> [THE TASK]:
When you transcribe the lines below, keep every word the same and leave the pictures behind.

> [STORED DATA]:
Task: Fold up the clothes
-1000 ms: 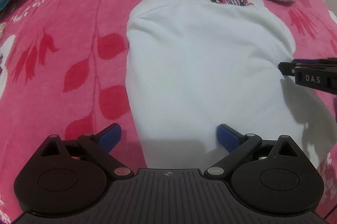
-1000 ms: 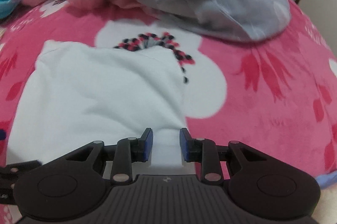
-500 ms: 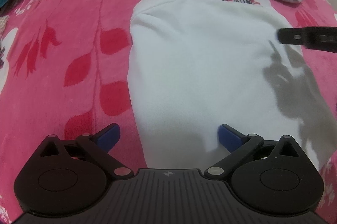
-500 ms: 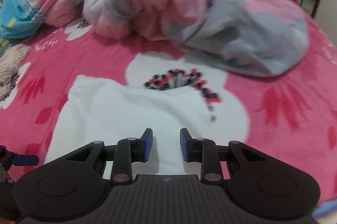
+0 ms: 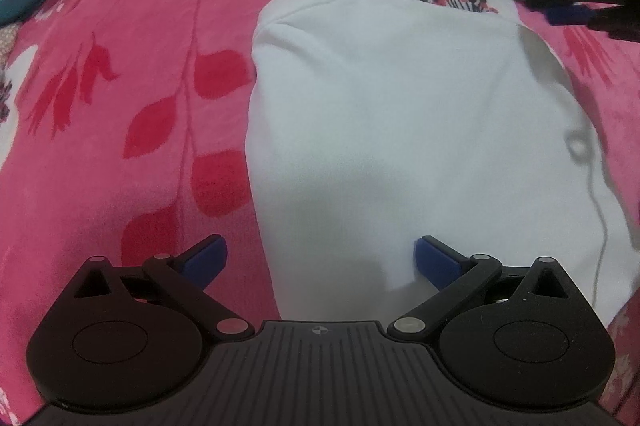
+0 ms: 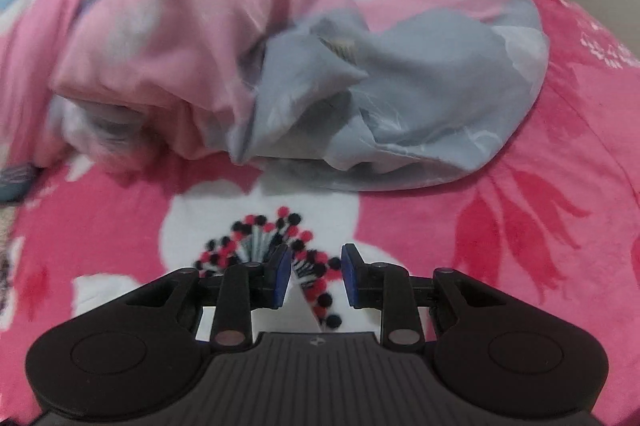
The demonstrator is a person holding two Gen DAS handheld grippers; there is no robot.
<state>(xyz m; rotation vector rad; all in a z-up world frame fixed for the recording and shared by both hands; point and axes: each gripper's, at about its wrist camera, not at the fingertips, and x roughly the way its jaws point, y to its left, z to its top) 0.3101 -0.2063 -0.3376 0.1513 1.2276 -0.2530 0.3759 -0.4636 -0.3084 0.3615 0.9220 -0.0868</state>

> [RESPONSE TO THE EXERCISE]:
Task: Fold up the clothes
-1000 ms: 
-1000 ms: 
-500 ms: 
-500 ms: 
+0 ms: 
+0 ms: 
The demonstrator is a person holding two Gen DAS handheld grippers; there is no robot.
<state>(xyz m; rotation vector rad; all in a z-up world frame fixed for the recording and shared by both hands; point and axes: each gripper's, at about its wrist camera, not at the fingertips, and x roughly the way its jaws point, y to its left, z to its top) 0.3101 -0.2063 -0.3376 0.1513 1.2276 -0.2530 0.3759 -0.4636 -0.3084 0.3615 0.9220 -0.0868</state>

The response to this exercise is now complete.